No Brasil, a Carteira Nacional de Habilitação (CNH) segue sendo o documento mais importante aos motoristas. Em 2026, o processo para conduzir veículos automotores em território nacional vem passando por uma das maiores viradas das últimas décadas.
Entre as principais mudanças, está uma nova lei de trânsito da CNH que traz exigência para motoristas nas categorias A e B. Assim, todos os condutores precisam estar cientes da situação para não sofrerem consequências desagradáveis futuramente.
Nova exigência na CNH
Em suma, estamos se referindo a obrigatoriedade do exame toxicológico nas categorias A e B. A regra entrou em vigor após o Congresso derrubar vetos que mantinham a obrigação restrita apenas às categorias C, D e E.
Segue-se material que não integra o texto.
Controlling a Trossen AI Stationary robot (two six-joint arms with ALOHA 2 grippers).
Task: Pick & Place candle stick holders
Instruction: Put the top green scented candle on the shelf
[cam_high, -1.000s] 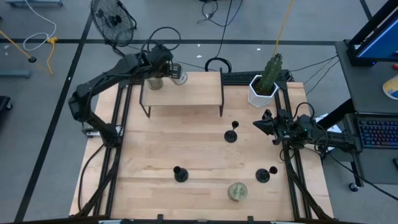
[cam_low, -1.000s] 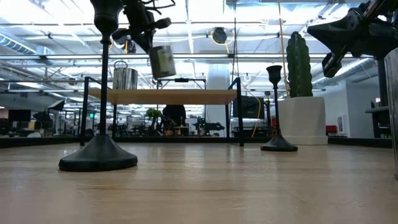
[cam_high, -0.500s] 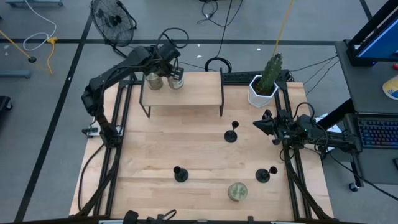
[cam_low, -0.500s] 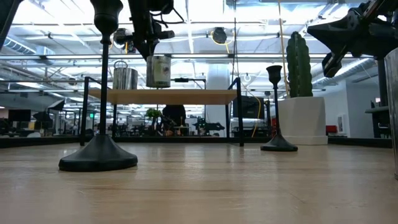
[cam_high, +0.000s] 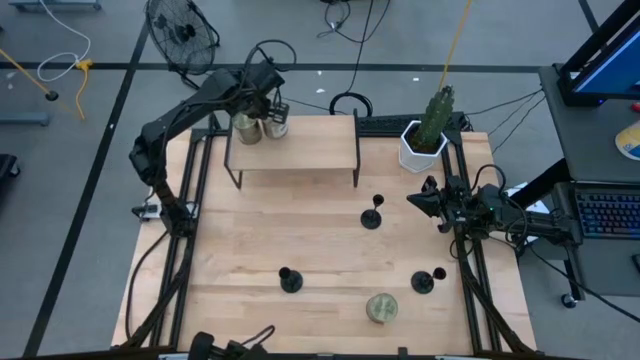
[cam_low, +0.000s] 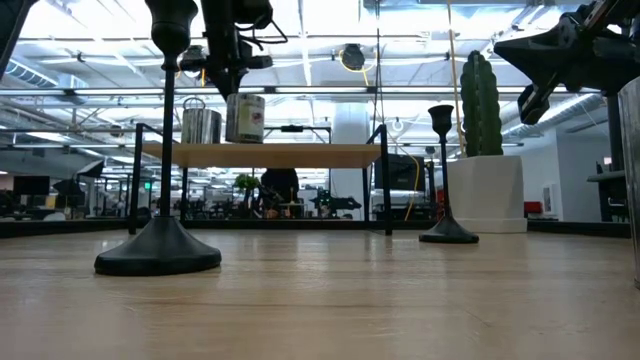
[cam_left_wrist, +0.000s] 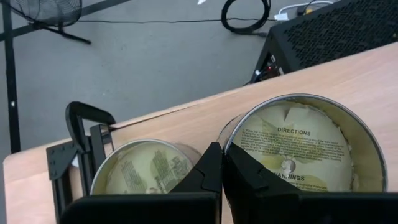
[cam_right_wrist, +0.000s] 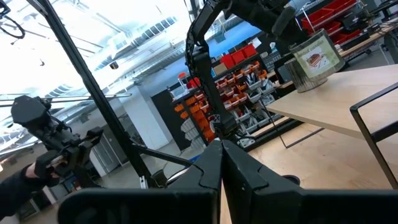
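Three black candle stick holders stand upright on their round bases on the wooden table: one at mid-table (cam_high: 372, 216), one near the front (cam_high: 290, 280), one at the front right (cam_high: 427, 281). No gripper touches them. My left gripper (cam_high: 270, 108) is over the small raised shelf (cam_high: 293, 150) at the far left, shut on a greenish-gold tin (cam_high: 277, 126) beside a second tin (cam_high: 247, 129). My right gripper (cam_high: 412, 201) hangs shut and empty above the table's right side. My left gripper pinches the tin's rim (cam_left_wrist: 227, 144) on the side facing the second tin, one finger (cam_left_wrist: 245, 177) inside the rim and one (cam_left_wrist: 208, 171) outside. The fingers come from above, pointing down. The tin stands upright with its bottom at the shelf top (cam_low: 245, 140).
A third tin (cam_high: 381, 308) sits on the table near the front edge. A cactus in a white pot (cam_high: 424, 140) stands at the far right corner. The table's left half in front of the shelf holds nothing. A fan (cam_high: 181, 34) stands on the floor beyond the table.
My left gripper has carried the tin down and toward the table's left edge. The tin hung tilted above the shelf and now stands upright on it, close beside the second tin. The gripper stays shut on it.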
Ademais, a decisão traz um novo filtro para candidatos que buscam dirigir motos ou carros pela primeira vez e amplia o rigor do sistema de habilitação. Além disso, a medida reforça a ideia que o trânsito seguro depende também de monitoramento do histórico recente de uso de substâncias.
Com a decisão que impacta as classes A e B, a Associação Brasileira de Toxicologia (ABTox) elogiou a derrubada do veto.
“A medida reforça uma política pública que comprovadamente tem impacto positivo na sociedade: desde 2016, quando passou a ser obrigatório para motoristas das categorias C, D e E, o exame evitou ao Brasil uma perda estimada de R$ 74 bilhões em sinistralidades apenas em seu primeiro ano e permitiu que mais de 28 mil condutores inicialmente reprovados retornassem às atividades após tratamento e reabilitação”, disse a associação em comunicado.
O que muda aos motoristas nas categorias A e B?
Em resumo, o Congresso Nacional derrubou o veto do presidente Lula e restabeleceu a exigência do exame toxicológico para quem vai tirar a primeira CNH nas categorias A (motos) e B (carros). O teste identifica o uso de substâncias psicoativas por amostras de cabelo, pelos ou unhas e, caso o resultado seja positivo, o candidato não poderá obter a habilitação.
Até então, a exigência já existia apenas para as categorias C, D e E, voltadas ao transporte profissional. Agora, a regra também passa a valer para motoristas de carros e motocicletas, impactando milhões de brasileiros, passando a valer após a publicação da lei no Diário Oficial.
A Associação Brasileira de Toxicologia (ABTox) aprovou a decisão e destacou que o exame já contribuiu para reduzir acidentes e evitar prejuízos bilionários no país. O valor do teste deve variar entre R$ 90 e R$ 110.